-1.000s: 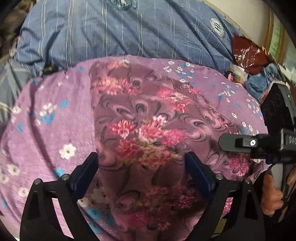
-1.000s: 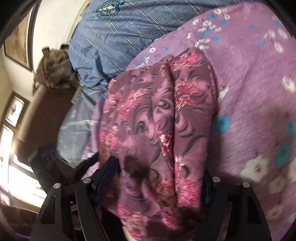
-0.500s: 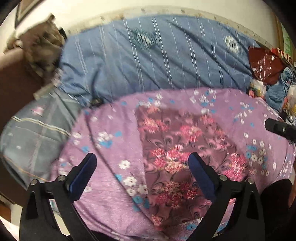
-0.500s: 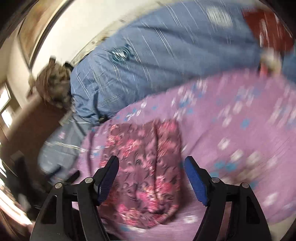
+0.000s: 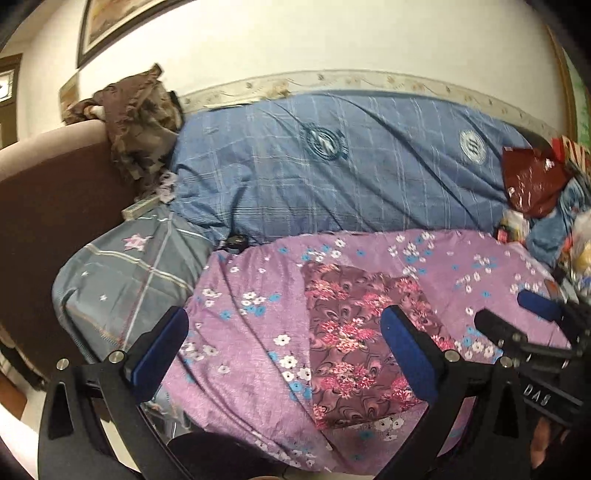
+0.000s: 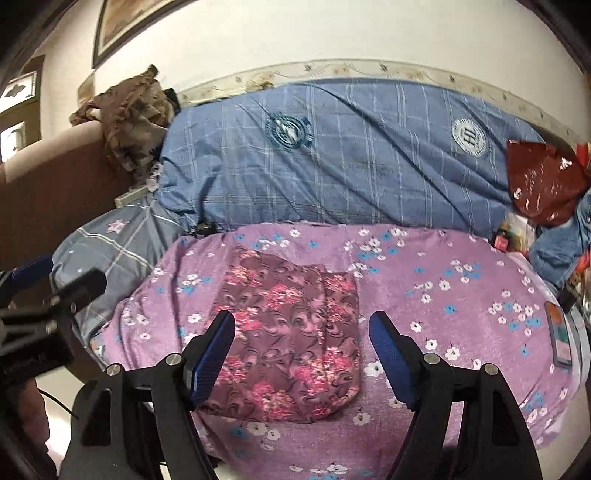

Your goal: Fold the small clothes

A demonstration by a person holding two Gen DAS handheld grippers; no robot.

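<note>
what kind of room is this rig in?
Most likely a home bedroom: a bed with a purple floral sheet, a blue plaid duvet against the wall, and a framed picture above. The folded floral garment lies on the sheet.

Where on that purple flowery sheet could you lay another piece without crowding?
On the purple sheet, the widest bare patch lies right of the folded floral cloth, up to the phone at the far right edge. A narrower strip lies left of the cloth. The far right corner is crowded: red bag and clutter.
</note>
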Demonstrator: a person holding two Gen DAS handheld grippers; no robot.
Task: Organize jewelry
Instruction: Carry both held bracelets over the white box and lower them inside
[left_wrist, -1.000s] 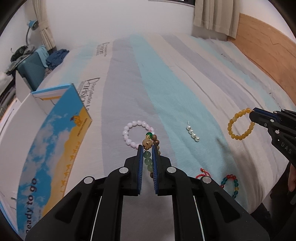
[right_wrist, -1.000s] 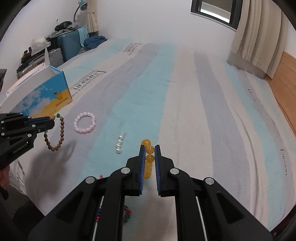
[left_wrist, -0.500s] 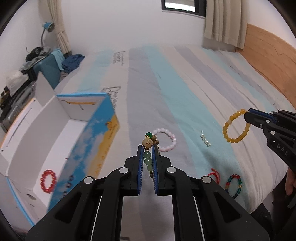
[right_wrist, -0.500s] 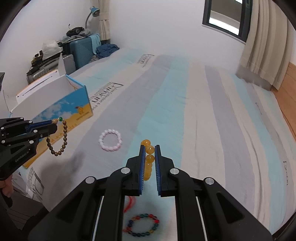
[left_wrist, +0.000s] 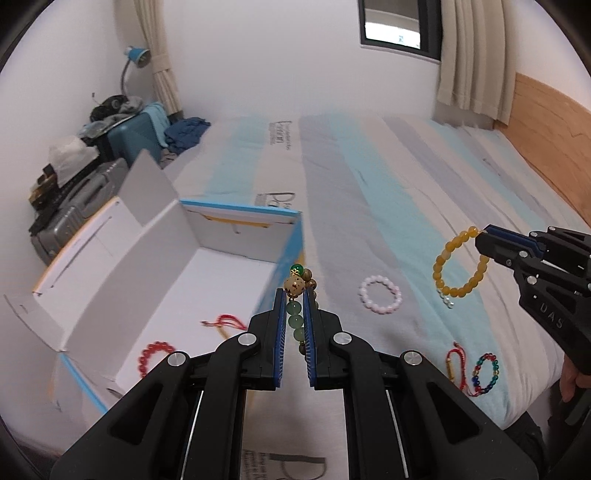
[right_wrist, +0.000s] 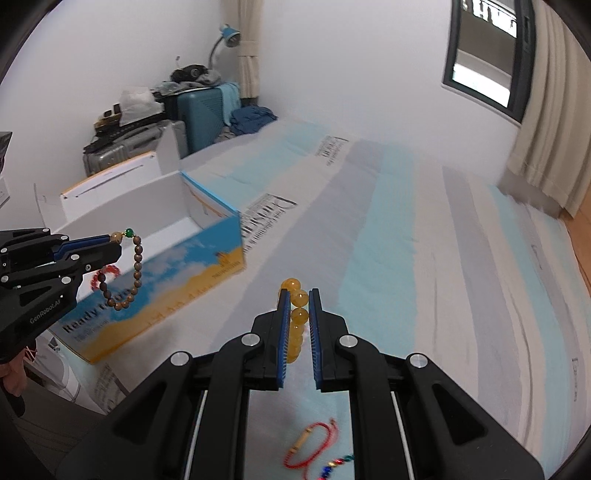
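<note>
Tools, left (left_wrist: 294, 295) pinching wooden bracelet (right_wrist: 129, 275), right (right_wrist: 298, 297) pinching amber bracelet (left_wrist: 458, 264), have risen toward box (left_wrist: 207, 236).

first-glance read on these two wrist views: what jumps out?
Each gripper is shut on a dangling bracelet: the left gripper holds a brown-and-green bead bracelet over the open cardboard box, the right gripper an amber bead bracelet. A pink bead bracelet lies on the striped bedspread.

The bedsheet (left_wrist: 388, 192) is matt striped cloth, the open box (left_wrist: 207, 258) smooth white card inside with a glossy printed outside. Yellow bracelet (left_wrist: 460, 264) beads look glossy and translucent; the brown bracelet (right_wrist: 131, 275) beads look like dull wood.
</note>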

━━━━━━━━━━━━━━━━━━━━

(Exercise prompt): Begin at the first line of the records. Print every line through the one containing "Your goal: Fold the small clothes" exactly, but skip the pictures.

(Output for this task):
-1.000s: 
-1.000s: 
-0.500s: 
-0.500s: 
+0.000s: 
+0.000s: 

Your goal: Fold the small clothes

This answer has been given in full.